Declaring that Republican leadership in Tallahassee has “transformed Florida into a petri dish of experimentation for the NRA” and “utterly failed to address public health and mental health care,” Democratic gubernatorial candidate Chris King said Friday he would fight the gun lobby, veto their bills, and seek to expand coverage and ban assault weapons.

The pledges are not new to King or to Democrats in general, though King, a Winter Park businessman, offered them as his call to action following the horrific mass murder at Marjory Stoneman Douglas High School on Wednesday. He also urged support for House Bill 219 and Senate Bill 196, two bills to ban assault weapons, sponsored by state Rep. Carlos Guillermo Smith and state Sen. Linda Stewart, both Orlando Democrats.

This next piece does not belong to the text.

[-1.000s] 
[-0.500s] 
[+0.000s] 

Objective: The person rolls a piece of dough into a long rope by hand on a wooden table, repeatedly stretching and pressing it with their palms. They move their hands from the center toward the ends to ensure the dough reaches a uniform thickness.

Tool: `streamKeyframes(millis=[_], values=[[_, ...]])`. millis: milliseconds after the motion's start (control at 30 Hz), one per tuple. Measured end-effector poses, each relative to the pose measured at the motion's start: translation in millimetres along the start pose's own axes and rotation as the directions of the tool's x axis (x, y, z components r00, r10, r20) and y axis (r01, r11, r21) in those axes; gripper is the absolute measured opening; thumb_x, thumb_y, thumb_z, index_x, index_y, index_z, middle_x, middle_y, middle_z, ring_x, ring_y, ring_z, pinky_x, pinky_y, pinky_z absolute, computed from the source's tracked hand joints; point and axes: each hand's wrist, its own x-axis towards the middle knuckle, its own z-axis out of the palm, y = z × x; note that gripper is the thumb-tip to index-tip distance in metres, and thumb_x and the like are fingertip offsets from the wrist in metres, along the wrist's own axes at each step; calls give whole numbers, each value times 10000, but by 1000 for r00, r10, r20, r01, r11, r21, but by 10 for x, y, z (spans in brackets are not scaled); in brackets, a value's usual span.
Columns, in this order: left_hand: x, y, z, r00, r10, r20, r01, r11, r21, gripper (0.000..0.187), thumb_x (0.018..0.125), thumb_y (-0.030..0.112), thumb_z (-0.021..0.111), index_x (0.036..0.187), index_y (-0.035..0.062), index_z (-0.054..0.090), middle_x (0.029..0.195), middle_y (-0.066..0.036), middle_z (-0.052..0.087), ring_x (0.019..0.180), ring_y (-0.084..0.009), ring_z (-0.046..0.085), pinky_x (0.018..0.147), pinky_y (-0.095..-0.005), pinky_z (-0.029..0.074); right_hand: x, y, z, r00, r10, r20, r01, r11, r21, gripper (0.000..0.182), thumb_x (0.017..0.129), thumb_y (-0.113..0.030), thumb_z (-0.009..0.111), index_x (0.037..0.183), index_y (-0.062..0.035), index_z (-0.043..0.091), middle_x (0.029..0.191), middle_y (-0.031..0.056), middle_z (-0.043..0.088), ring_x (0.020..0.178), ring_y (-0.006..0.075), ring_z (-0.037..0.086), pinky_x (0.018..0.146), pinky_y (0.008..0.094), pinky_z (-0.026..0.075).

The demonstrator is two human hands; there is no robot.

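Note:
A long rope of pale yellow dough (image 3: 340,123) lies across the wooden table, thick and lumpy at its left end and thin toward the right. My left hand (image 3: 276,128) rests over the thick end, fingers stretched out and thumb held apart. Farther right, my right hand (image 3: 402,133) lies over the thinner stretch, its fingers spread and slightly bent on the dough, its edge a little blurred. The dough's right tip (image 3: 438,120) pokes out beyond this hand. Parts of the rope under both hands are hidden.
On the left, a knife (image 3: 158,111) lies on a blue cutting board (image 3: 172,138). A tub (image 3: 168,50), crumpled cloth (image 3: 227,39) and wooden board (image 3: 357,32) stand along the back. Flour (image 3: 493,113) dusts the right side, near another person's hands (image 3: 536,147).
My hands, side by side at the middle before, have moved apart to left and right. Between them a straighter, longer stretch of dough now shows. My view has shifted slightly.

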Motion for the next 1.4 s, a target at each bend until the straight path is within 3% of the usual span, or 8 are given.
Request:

“The next governor must have the courage to stand up and say that we will not allow weapons designed for the killing fields to be sold in our state,” King said in a statement that also was included in a video message posted to his campaign’s Facebook page.

Specifically, King vowed that he would oppose and veto bills he said make Florida “less safe,” such as a provision to Senate Bill  740 that would expand concealed weapons permits availability; expand mental health coverage availability by expanding Medicaid and the Affordable Care Act in Florida; and push to ban assault weapons.

“The shooter at Marjory Stoneman Douglas High School chose an AR-15 semi-automatic assault weapon. These types of weapons have been used again and again in mass shootings across the country: Aurora, Newtown, San Bernardino, Orlando, Sutherland Springs, Las Vegas, and now Parkland,” King said “These shootings should be reason enough that weapons designed for war should not be in our neighborhoods. One individual with a weapon like this can do unspeakable damage in a matter of seconds and no cavalry of well-armed law enforcement or good samaritans can move quickly enough to stop it.”

King, who attended Thursday’s vigil in Parkland, specifically criticized Republican gubernatorial candidate and Agriculture Commissioner Adam Putnam for supporting the concealed weapons provision in SB 740, and indirectly criticized him by declaring that “Florida’s leaders call themselves ‘proud NRA sellouts.'”

“We have seen how effective the NRA and the gun lobby are in moments like these,” King said. “The gun lobby muddies the waters and delays any discussion on guns until the news vans and camera crews have gone home and most Americans have moved on. But we are stronger. We owe it to the victims and to our children to draw a line in the sand. We can’t just talk about guns, we must put our best ideas forward. We must not stop until we achieve change that will make us all safer. This is how we honor the victims of such unspeakable tragedies — with action.”